Please copy exactly the part of the records below that opens with the line containing "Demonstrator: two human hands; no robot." and closes with the line containing "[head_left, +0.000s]", leaving out any pictures.
----------------
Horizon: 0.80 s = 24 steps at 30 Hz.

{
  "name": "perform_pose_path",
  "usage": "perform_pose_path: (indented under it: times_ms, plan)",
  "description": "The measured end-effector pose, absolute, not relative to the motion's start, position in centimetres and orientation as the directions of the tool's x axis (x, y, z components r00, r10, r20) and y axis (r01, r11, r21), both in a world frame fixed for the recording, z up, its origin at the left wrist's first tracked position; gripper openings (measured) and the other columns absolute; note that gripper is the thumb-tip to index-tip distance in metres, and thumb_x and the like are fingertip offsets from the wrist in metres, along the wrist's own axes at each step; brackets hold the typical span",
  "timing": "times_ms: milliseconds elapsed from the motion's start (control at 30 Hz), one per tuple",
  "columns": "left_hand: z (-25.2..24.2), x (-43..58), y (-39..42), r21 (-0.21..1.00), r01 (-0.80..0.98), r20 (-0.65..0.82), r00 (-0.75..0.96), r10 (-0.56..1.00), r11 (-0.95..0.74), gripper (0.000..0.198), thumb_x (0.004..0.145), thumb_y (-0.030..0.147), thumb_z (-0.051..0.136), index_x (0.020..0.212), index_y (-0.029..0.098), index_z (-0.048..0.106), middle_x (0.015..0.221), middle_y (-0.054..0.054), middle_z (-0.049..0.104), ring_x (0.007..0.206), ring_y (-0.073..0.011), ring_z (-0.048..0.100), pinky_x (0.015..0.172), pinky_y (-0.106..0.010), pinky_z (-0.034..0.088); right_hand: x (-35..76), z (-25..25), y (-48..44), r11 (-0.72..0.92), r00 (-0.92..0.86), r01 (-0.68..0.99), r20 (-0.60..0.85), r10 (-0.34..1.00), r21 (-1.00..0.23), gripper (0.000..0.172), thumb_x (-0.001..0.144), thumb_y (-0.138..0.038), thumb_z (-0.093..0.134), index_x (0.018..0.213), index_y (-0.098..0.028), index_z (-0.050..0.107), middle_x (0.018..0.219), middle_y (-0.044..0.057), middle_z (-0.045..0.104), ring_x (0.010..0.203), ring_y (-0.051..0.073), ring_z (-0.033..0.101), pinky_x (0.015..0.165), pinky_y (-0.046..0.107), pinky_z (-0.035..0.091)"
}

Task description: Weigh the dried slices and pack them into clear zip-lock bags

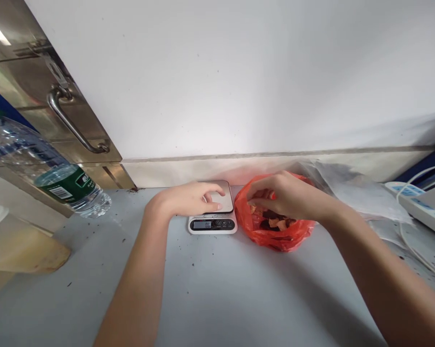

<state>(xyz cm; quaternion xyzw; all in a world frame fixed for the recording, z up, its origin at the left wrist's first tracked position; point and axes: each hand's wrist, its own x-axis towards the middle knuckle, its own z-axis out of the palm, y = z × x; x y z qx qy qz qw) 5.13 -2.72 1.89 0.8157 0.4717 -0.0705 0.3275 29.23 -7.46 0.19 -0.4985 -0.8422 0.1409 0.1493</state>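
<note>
My left hand [188, 198] hovers over the metal plate of a small white kitchen scale [213, 225]. Its thumb and forefinger are apart with nothing between them, and the display seems to read 0.0. To the right of the scale sits an open red plastic bag [285, 242] holding curled brown and orange dried pieces [278, 224], which look like dried peel. My right hand [277, 195] reaches over the bag's mouth, its fingers curled inward and closed above the pieces. What the fingertips hold, if anything, is hidden.
At the left are a plastic water bottle [63, 185] with a green label and a yellowish tub [25, 246]. A white wall [235, 86] stands behind. Clear plastic bags [362, 193] and a white device [427, 207] with a cable lie right. Dark crumbs dot the grey tabletop [217, 299].
</note>
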Motion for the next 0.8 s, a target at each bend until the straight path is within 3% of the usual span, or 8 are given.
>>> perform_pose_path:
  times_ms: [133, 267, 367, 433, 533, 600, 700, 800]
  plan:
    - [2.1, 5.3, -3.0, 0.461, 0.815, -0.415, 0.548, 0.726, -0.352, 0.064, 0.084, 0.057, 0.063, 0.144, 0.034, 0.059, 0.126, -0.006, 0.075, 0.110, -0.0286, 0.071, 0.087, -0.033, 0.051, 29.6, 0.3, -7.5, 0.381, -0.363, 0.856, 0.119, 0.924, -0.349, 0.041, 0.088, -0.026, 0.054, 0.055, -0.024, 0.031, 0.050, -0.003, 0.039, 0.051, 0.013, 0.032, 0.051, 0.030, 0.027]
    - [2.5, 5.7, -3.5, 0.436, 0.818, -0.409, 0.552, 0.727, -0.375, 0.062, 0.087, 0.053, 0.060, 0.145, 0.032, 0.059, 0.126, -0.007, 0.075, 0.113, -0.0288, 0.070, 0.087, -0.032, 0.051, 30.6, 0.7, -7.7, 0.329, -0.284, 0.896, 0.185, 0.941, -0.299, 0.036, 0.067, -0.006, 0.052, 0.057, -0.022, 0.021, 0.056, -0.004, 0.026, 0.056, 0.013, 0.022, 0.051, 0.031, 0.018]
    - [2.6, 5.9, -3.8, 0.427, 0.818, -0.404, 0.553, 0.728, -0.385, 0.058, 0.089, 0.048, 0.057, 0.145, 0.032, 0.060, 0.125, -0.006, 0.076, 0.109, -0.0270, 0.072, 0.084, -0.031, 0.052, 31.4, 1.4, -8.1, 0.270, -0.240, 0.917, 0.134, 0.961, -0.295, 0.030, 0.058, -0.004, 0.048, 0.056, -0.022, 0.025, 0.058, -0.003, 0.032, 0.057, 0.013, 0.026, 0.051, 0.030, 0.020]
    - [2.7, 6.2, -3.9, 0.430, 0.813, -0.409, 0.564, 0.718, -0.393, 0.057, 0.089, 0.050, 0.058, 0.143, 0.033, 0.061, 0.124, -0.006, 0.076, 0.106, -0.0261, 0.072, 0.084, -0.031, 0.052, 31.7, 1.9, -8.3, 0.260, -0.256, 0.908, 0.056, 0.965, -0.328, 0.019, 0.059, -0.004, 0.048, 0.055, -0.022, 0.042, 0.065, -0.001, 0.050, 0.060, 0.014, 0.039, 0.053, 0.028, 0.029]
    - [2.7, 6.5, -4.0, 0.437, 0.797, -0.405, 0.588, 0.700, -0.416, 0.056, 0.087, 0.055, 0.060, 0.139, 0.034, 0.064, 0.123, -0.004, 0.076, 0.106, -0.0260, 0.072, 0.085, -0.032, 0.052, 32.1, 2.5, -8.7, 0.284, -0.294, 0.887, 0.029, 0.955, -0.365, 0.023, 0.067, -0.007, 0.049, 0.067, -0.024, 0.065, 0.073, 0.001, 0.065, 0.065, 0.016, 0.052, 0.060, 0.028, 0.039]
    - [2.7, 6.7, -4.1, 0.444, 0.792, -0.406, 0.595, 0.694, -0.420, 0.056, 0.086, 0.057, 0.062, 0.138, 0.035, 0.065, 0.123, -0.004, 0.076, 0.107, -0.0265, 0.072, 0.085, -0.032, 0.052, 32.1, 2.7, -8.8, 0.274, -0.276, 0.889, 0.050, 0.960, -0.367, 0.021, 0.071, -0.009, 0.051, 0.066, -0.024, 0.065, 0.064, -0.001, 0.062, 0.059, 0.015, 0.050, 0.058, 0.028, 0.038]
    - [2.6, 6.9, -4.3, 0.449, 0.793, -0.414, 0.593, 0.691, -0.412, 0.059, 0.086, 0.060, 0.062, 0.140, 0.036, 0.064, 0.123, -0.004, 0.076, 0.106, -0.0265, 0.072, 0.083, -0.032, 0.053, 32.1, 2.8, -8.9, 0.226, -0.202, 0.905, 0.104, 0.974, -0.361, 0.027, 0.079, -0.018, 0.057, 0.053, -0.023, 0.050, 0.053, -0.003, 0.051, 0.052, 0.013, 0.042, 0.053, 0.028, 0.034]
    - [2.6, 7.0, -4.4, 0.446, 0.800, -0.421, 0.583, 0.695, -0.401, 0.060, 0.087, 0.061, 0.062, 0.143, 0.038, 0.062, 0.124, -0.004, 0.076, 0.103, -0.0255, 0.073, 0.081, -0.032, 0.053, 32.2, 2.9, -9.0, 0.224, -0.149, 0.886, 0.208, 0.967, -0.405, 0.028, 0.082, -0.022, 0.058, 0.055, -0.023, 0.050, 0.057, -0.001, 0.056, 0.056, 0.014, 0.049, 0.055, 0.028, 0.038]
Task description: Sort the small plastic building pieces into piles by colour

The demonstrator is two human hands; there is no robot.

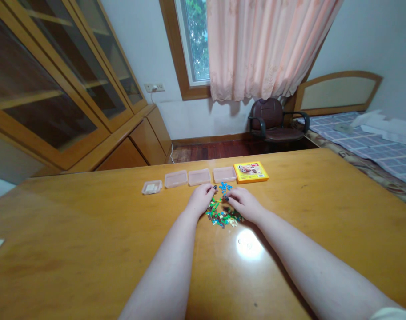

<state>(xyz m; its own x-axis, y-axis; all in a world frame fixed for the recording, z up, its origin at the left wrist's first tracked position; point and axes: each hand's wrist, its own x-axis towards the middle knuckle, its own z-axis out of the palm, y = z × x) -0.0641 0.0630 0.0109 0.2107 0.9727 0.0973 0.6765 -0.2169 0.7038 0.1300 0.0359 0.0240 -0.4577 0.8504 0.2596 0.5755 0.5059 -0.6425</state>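
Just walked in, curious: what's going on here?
A person has both hands at a pile of tiny multicoloured plastic pieces on the wooden table. The left hand and right hand rest at its far edge, fingertips nearly meeting; whether either pinches a piece is unclear. A few blue pieces lie apart just beyond, before a row of four clear plastic trays and a flat yellow box.

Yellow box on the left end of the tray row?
No, the yellow box sits at the right end of the clear trays.
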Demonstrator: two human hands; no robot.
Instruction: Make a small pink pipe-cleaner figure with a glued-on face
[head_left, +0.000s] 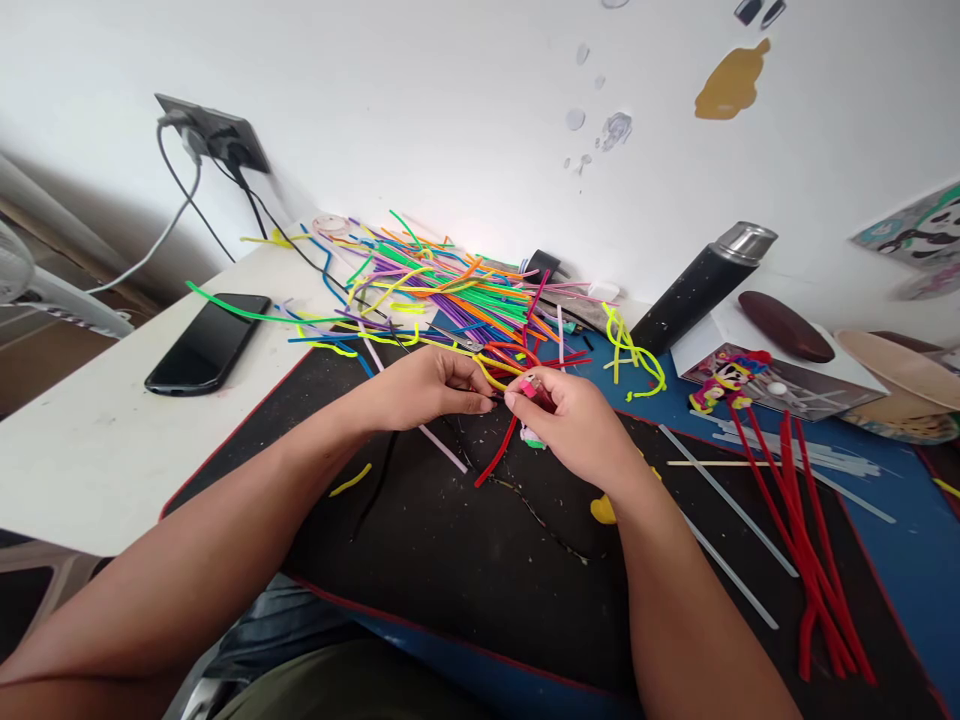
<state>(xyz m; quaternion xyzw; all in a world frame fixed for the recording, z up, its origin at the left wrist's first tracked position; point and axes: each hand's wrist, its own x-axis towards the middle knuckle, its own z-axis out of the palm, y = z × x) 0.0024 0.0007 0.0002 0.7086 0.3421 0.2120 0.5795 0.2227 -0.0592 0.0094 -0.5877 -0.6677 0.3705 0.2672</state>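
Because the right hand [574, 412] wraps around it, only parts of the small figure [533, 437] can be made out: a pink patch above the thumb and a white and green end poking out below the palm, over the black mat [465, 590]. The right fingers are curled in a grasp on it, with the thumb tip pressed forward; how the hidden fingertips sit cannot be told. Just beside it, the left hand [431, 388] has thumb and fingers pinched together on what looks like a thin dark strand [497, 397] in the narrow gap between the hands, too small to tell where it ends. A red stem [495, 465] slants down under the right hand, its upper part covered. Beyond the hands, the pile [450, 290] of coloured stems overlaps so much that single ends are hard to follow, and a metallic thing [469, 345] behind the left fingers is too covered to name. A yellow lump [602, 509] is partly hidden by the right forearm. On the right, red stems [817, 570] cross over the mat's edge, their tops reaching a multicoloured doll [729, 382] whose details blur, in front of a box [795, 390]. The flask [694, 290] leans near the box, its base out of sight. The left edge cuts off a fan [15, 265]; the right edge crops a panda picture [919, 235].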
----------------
YOUR SOLUTION ->
Demonstrator: two human hands; no robot.
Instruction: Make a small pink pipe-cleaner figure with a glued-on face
[head_left, +0.000s] 

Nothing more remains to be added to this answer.